税関事後調査における弁護士と通関業者の役割の違い。「通関業者に任せているから安心」が危険な理由とは?

「うちはベテランの通関業者(乙仲)にお願いしているから、税関対応も任せておけば大丈夫だろう」

多くの経営者がそう考えがちですが、いざ事後調査でトラブルになった際、通関業者だけでは対応しきれないケースが多々あります。

なぜなら、通関業者と弁護士では、その「役割」と「守るべき利益」が根本的に異なるからです。

 

1 通関業者の立場と限界

通関士は、通関業法に基づく国家資格者であり、税関への申告手続きを代行するプロフェッショナルです。

しかし、彼らの業務はあくまで「荷主から提供された情報に基づいて、正しく申告書を作ること」です。また、通関業者は税関の許可を受けて営業しているため、税関との関係悪化を極端に恐れる傾向があります(もちろん、会社によってその程度は大きく異なりますが)。そのため、事後調査で税関から厳しい指摘を受けた際、「税関の言う通りにしておきましょう」と、会社側の意向を一切踏まえずに安易に修正申告を勧めてくるケースが少なくありません。彼らには、税関と法的に争ってまで顧客(あなた)を守るインセンティブが非常に弱いのです。

2 弁護士の役割:100%依頼者の味方

一方、弁護士の役割は「依頼者の権利と利益を守ること」です。

税関の指摘が法的に正しいかどうかをゼロベースで検討し、もし解釈に疑義があれば、徹底的に反論します。いたずらに税関と争うことは逆効果ですが、きちんとした法理論に基づいて考え方が異なる場合には徹底的に調整していくことが重要です。

また、弁護士には「守秘義務」があり、調査対応に関する相談内容が外部に漏れることはありません。

3 どのような時に弁護士が必要か?

以下のようなケースでは、通関業者ではなく弁護士の出番です。

①見解の相違がある場合:税関の主張する「課税価格の決定方法」や「品目分類」に納得がいかない場合。
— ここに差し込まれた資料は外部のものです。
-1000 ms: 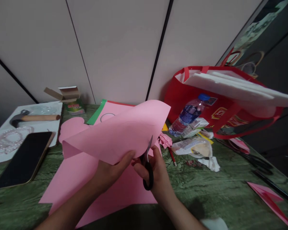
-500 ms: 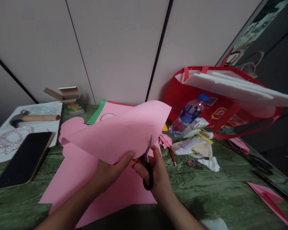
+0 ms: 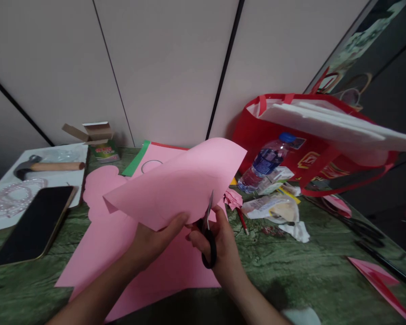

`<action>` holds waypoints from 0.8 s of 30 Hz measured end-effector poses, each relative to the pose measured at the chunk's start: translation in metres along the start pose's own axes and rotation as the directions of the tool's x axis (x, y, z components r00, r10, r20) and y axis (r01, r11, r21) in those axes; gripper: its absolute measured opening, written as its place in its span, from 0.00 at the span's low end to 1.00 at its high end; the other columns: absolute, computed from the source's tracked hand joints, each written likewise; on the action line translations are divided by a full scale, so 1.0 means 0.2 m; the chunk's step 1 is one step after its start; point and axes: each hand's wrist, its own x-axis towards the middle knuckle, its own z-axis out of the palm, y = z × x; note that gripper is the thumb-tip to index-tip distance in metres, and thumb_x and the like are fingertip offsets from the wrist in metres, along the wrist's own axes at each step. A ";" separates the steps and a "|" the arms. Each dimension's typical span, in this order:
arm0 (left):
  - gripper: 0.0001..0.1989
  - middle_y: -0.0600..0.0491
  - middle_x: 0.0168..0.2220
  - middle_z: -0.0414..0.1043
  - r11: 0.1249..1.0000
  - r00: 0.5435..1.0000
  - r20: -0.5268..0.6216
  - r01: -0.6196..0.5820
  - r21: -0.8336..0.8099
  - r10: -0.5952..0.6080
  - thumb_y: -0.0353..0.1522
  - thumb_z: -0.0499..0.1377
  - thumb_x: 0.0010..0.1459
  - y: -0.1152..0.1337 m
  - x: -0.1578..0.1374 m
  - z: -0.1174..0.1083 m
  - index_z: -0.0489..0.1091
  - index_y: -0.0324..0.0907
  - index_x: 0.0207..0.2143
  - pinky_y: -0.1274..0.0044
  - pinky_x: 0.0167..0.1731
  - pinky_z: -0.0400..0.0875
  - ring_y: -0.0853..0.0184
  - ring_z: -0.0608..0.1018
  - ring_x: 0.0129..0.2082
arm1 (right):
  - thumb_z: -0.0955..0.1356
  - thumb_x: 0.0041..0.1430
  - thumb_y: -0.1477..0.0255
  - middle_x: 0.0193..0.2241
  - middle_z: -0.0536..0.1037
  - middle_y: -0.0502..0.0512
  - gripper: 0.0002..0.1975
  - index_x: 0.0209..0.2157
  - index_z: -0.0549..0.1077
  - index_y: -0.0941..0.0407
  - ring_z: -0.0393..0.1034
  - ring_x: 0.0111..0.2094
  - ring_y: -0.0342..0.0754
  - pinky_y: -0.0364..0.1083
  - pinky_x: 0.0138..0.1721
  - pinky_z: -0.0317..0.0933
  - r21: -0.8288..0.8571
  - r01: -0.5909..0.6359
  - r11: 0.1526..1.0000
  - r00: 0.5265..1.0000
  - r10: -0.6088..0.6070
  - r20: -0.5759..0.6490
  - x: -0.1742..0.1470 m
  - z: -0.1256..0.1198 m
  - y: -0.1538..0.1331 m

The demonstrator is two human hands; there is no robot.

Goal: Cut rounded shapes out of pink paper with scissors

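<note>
My left hand (image 3: 160, 241) pinches the lower edge of a curled sheet of pink paper (image 3: 176, 185), thumb on top and the other fingers hidden under it. A faint curved line shows on this sheet. In my right hand (image 3: 219, 246) is a pair of scissors (image 3: 209, 230) with black handles, the blades slightly apart at the sheet's lower right edge. One blade lies over the paper, the other is mostly hidden. Beneath both hands, larger pink sheets (image 3: 98, 253) lie on the green table, one with a scalloped edge at upper left.
To the left are a phone (image 3: 35, 223), a hammer (image 3: 50, 166), clear beads (image 3: 11, 198) and an opened small box (image 3: 103, 146). A water bottle (image 3: 267, 162) leans by a red bag (image 3: 246, 131). Crumpled pink paper (image 3: 233, 198), a red pencil (image 3: 242, 221) and wrappers (image 3: 274, 207) lie right.
The held pink sheet has turned a little, its left end lifting off the scalloped paper and its right corner shifting slightly right. Both hands stay almost in place.
</note>
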 end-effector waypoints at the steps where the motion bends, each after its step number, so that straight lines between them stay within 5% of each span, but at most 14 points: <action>1: 0.02 0.55 0.24 0.76 1.000 1.000 0.011 -0.013 0.006 0.013 0.30 0.57 0.49 -0.01 0.01 -0.01 0.70 0.42 0.25 0.77 0.31 0.72 0.66 0.77 0.28 | 0.75 0.37 0.65 0.20 0.71 0.44 0.35 0.45 0.55 0.51 0.64 0.18 0.42 0.41 0.19 0.57 0.000 -0.007 1.000 1.000 0.007 0.006 0.00 0.00 -0.01; 5: 0.04 0.54 0.23 0.76 0.996 0.993 0.096 -0.072 0.053 0.067 0.32 0.59 0.49 -0.07 0.03 -0.04 0.70 0.41 0.24 0.77 0.30 0.72 0.66 0.77 0.27 | 0.75 0.35 0.67 0.18 0.69 0.42 0.36 0.45 0.55 0.52 0.61 0.17 0.41 0.41 0.18 0.56 -0.006 -0.052 0.999 0.998 0.052 0.020 0.00 0.00 -0.03; 24: 0.04 0.55 0.21 0.75 0.991 0.991 0.078 -0.115 0.064 0.110 0.30 0.59 0.48 -0.07 0.05 -0.06 0.69 0.40 0.23 0.80 0.23 0.72 0.68 0.77 0.23 | 0.73 0.36 0.66 0.16 0.68 0.40 0.34 0.44 0.54 0.54 0.60 0.15 0.39 0.38 0.16 0.55 -0.078 -0.086 0.993 0.996 0.086 -0.012 0.00 0.00 -0.04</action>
②重加算税が示唆された場合:「隠蔽・仮装」の認定をめぐる攻防は、事実認定と証拠評価という純粋な法律論争です。

③刑事事件化のリスクがある場合:関税法違反の疑いをかけられた場合、もはや行政手続きではなく刑事弁護の領域です。

4 理想は「通関業者+弁護士」のタッグ

もちろん、日常の通関実務や細かなHSコードの知識においては、通関業者の方が詳しいことも多いです。

最適なのは、通関士の持つ現場知識と、弁護士の持つ法的知識を組み合わせることです。

適切な協力体制を整えつつ、企業のダメージを極力小さくするように試みていくことが重要です。